2. The interoperability system of claim 1 wherein said call is directed to said enterprise communication network and said user wireless station set is served by said public communication network, said call pickup means comprises:
enterprise communication network means for transmitting said alert signal to at least one of said additional station sets served by said enterprise communication network.
3. The interoperability system of claim 1 wherein said call is directed to said enterprise communication network and said user wireless station set is served by said public communication network, said call pickup means comprises:
public communication network means for transmitting said alert signal to at least one of said additional station sets served by said public communication network.
4. The interoperability system of claim 1 wherein said call pickup means comprises:
call forwarding means for transmitting an alert signal to said user wireless station set at said service location.
5. The interoperability system of claim 1 wherein said call pickup means comprises:
answer means, responsive to one of said additional station sets dialing a call pick up code or click Pickup icon on IP phone, for redirecting said call to said one of said additional station sets.
6. The interoperability system of claim 1 wherein said enterprise communication network and said public communication network each comprise at least one cell site, said presence server means comprises:
location data update means, responsive to user location data received from a one of said enterprise communication network and said public communication network, for recording present location data identifying a one of said at least one cell site which presently serves said user wireless station set.
7. The interoperability system of claim 6 wherein said presence server means further comprises:
status means for identifying a present operational status of said user wireless station set.
8. A method of providing call pick up service interoperability in both an enterprise communication network and a public communication network to a user's wireless station set which is located in the coverage area of a one of said enterprise communication network and said public communication network, and which is a member of a call pick up group comprising at least one additional station set, comprising:
storing user data representative a service location of a user wireless station set;
exchanging said user data with at least one of said enterprise communication network and said public communication network; and
transmitting, in response to said user data and the presence of a call directed to said user wireless station set, an alert signal to at least one of said additional station sets.
9. The method of providing call pick up service of claim 8 wherein said call is directed to said enterprise communication network and said user wireless station set is served by said public communication network, said step of transmitting comprises:
transmitting said alert signal to at least one of said additional station sets served by said enterprise communication network.
10. The method of providing call pick up service of claim 8 wherein said call is directed to said enterprise communication network and said user wireless station set is served by said public communication network, said step of transmitting comprises:
transmitting said alert signal to at least one of said additional station sets served by said public communication network.
11. The method of providing call pick up service of claim 8 wherein said step of transmitting comprises:
transmitting an alert signal to said user wireless station set at said service location.
12. The method of providing call pick up service of claim 8 wherein said step of transmitting comprises:
answer means, responsive to one of said additional station sets dialing a call pick up code or click Pickup icon on IP phone, said call to said one of said additional station sets.
13. The method of providing call pick up service of claim 8 wherein said enterprise communication network and said public communication network each comprise at least one cell site, said step of storing comprises:
redirecting, in response to user location data received from a one of said enterprise communication network and said public communication network, for recording present location data identifying a one of said at least one cell site which presently serves said user wireless station set.
14. The method of providing call pick up service of claim 13 wherein said step of storing further comprises:
identifying a present operational status of said user wireless station set.
Description
CROSS-REFERENCE TO RELATED APPLICATIONS

This application is related to U.S. patent application Ser.

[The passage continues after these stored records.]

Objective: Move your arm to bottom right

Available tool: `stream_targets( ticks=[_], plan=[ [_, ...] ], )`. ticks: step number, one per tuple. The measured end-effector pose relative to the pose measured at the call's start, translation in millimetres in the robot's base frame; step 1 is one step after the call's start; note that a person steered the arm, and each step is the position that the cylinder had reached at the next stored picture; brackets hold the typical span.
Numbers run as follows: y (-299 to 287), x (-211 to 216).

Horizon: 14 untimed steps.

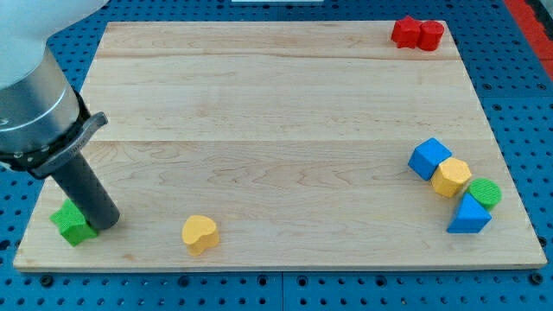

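Note:
My tip (104,225) rests on the board at the view's bottom left. It touches the right side of a green star-shaped block (71,222). A yellow heart-shaped block (200,233) lies to the right of the tip, apart from it. At the view's right, a blue cube (429,158), a yellow hexagonal block (451,177), a green round block (485,193) and a blue triangular block (469,216) sit clustered together. Two red blocks (417,33) sit touching at the top right.
The wooden board (259,104) lies on a blue perforated table (518,52). The arm's grey body (30,95) overhangs the board's left edge.

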<state>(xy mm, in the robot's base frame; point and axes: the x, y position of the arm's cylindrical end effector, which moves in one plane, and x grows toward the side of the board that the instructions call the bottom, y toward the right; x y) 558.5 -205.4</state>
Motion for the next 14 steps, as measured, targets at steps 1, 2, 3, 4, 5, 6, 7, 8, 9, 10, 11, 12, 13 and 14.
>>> stream_targets(
  ticks=[1, 2, 3, 4, 5, 6, 7, 8, 9, 10, 11, 12, 13, 14],
  plan=[
    [-8, -1],
    [-18, -1],
    [-18, -1],
    [18, -11],
    [61, -32],
    [115, -37],
    [166, -35],
    [201, -23],
    [224, 2],
    [242, 25],
    [266, 44],
    [303, 59],
    [343, 60],
    [386, 60]
  ],
)
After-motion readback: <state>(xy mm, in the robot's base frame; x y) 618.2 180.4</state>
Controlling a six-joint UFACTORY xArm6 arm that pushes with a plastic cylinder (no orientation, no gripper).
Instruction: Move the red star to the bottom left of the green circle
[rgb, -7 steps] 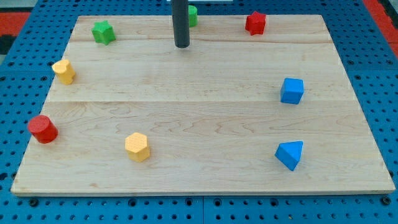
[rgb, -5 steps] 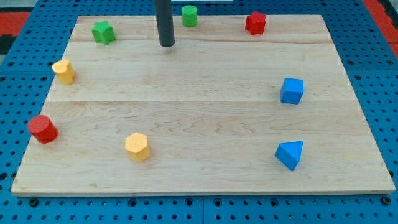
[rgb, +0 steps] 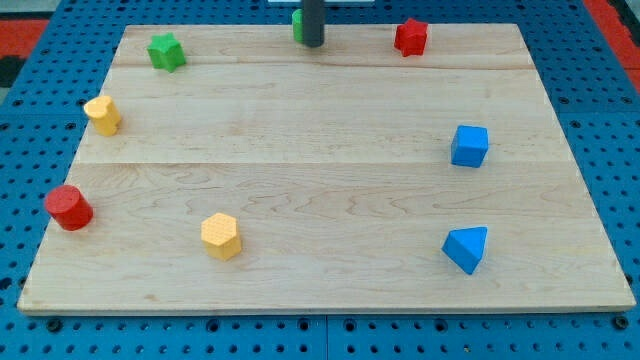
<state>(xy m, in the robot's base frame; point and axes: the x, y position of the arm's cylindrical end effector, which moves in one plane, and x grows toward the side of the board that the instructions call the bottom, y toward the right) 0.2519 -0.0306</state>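
Observation:
The red star (rgb: 410, 37) sits near the view's top edge of the wooden board, right of centre. The green circle (rgb: 297, 25) stands at the top centre and is mostly hidden behind my rod; only its left edge shows. My tip (rgb: 312, 44) rests at the top centre, right in front of the green circle and about a hundred pixels to the left of the red star.
A green star (rgb: 166, 51) is at the top left. A yellow block (rgb: 102, 115) and a red cylinder (rgb: 68, 207) sit at the left edge. A yellow hexagon (rgb: 221, 236) lies at bottom centre-left. A blue cube (rgb: 469, 146) and a blue triangle (rgb: 466, 248) are on the right.
My tip swung left, then moved right and toward the view's top, and now covers most of the green circle. No block has moved.

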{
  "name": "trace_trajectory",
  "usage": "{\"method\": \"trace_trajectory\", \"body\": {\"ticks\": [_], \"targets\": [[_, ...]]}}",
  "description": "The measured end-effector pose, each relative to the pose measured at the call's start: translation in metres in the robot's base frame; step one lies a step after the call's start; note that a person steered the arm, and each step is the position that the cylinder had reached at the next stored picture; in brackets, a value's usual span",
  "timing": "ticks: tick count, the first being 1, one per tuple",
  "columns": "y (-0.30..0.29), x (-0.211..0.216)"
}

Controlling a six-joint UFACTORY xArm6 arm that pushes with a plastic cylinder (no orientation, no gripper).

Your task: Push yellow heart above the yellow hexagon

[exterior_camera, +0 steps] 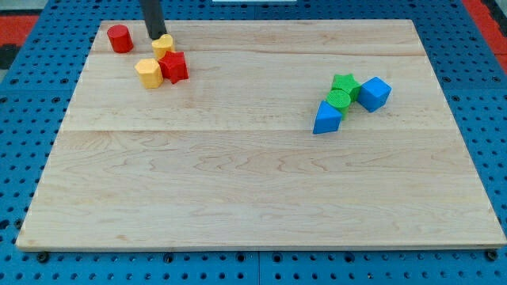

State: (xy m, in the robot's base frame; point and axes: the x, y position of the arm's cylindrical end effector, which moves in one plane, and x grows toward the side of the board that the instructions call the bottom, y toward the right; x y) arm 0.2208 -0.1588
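Top-left of worktop (pixel 238 198): my tip (pixel 156 37) touching yellow heart (pixel 163 45) from upper left. No jaws on rig, nothing held. Heart already above-right of yellow hexagon (pixel 148 72), beside red star (pixel 174 67). Step: final nudge. Next: small push leftward, avoid red cylinder (pixel 120 38).

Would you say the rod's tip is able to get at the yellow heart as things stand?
Probably yes: my tip already sits at the yellow heart's upper-left edge, apparently touching, with nothing between them. The yellow hexagon and red star lie below the heart, not in the way.
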Motion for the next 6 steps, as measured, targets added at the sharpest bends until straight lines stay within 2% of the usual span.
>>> {"method": "trace_trajectory", "body": {"ticks": [1,2,4,6], "targets": [[0.036,-0.004],[0.036,0.010],[-0.016,0.031],[-0.020,0.033]]}}
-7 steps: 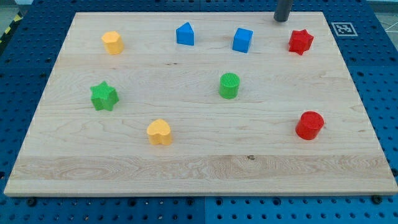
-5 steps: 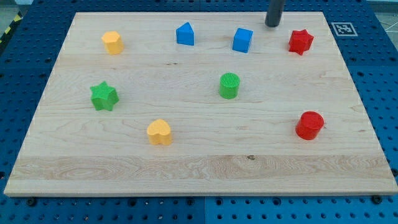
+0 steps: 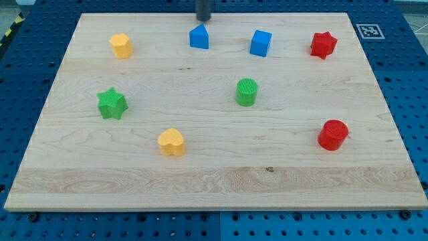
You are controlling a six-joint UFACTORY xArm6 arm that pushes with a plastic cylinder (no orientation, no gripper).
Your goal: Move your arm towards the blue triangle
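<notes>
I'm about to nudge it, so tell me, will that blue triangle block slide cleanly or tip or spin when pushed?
The blue triangle sits on a flat base and looks squat, so it probably slides rather than tips. The wooden board looks smooth, so little drag. My tip is just above it in the view; an off-centre push may spin it.

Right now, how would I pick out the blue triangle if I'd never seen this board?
Look along the wooden board's top edge, where four blocks sit in a row. The blue triangle is second from the view's left, directly below my tip. Unlike the blue cube to its right, it has a peaked top.
</notes>
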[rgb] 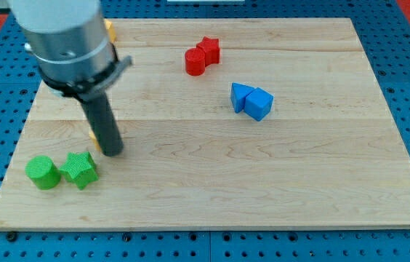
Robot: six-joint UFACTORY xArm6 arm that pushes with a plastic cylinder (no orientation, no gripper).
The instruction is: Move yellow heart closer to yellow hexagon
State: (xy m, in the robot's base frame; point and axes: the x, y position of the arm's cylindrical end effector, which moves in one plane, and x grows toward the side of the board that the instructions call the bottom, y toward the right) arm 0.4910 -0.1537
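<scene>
My tip (113,153) rests on the wooden board (212,182) at the view's left. A small piece of a yellow block (94,137) shows just left of the rod, touching it; its shape is hidden by the rod. Another yellow block (108,29) peeks out at the view's top left behind the arm's grey body; its shape cannot be made out. The two yellow pieces lie far apart, one above the other in the view.
A green cylinder (42,172) and a green star (79,169) sit just below and left of my tip. A red cylinder (195,61) and a red star (209,49) touch at top centre. Two blue blocks (251,100) touch right of centre.
</scene>
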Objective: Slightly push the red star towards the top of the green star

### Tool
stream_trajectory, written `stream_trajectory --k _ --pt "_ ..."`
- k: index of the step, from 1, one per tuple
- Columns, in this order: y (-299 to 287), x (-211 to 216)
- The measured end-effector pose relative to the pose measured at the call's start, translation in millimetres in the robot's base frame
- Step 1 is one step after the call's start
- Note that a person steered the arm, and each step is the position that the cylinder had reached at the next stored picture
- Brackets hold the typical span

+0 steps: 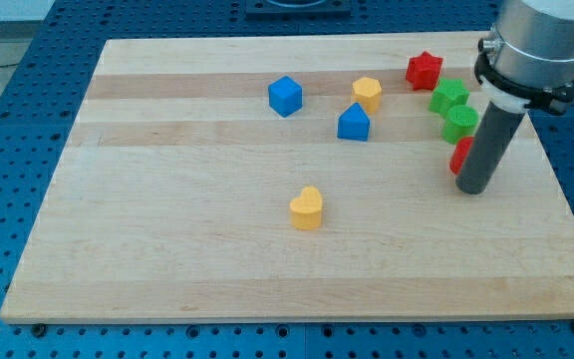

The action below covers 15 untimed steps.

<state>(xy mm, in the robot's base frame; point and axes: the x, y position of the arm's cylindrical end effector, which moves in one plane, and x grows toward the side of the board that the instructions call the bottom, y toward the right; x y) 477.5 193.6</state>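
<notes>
The red star (pixel 425 70) lies near the view's top right of the wooden board (pixel 167 249). Just below and to its right is the green star (pixel 449 97), close to it, and whether they touch cannot be told. A second green block (pixel 460 122) sits right under the green star. My rod comes down from the arm at the view's top right, and my tip (pixel 473 187) rests on the board below both green blocks. A small red block (pixel 458 156) is pressed against the rod's left side, partly hidden by it. My tip is well below the red star.
A blue cube (pixel 285 96), a yellow block (pixel 368 93) and a blue house-shaped block (pixel 354 123) lie left of the red star. A yellow heart (pixel 307 207) sits near the board's middle. The board's right edge is close to my tip.
</notes>
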Motion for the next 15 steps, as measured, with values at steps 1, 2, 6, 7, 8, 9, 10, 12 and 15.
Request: stream_trajectory --k 1,2,6,7,8,9,10,12,15 --pt "-3.5 1.7" --pt "-42.9 1.8" --pt "-243.7 -103.8" --pt "-302.0 -88.9" --pt "-339.1 -163.6" --pt "-299.6 -225.4" --pt "-234.7 -226.4" --pt "-186.1 -199.9" --pt "-100.0 -190.4"
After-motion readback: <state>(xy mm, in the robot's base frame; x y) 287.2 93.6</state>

No. ______ titled “System for Providing Interoperability of a Proprietary Enterprise Communication Network with a Cellular Communication Network” and filed on the same date hereof.

FIELD OF THE INVENTION

This invention relates to proprietary communication networks and their interconnection with the Public Switched Telephone Network and existing cellular communication networks.

PROBLEM

It is a problem in enterprise communication networks that these networks are disjunct from the existing public communication networks. Therefore, to obtain service in both networks, the users who are served by the enterprise communication network must be equipped with two wireless station sets, each with their own unique telephone numbers, with each number defining the user's presence in the corresponding network.

Enterprise communication networks consist of proprietary voice and data networks used to serve a predetermined set of users who are typically employed by a single entity. A Private Branch Exchange is typically used to provide voice-based services to these users and associated Wire-line or Wireless Local Area Networks are used for data connectivity. In this environment, the user is equipped with a wireless station set (or handset) that is assigned a unique telephone number, which is served by the Private Branch Exchange. Connections to the Public Switched Telephone Network for voice calls are via the Private Branch Exchange, while data connectivity to an IP Network is accomplished via a gateway, equipped with a firewall.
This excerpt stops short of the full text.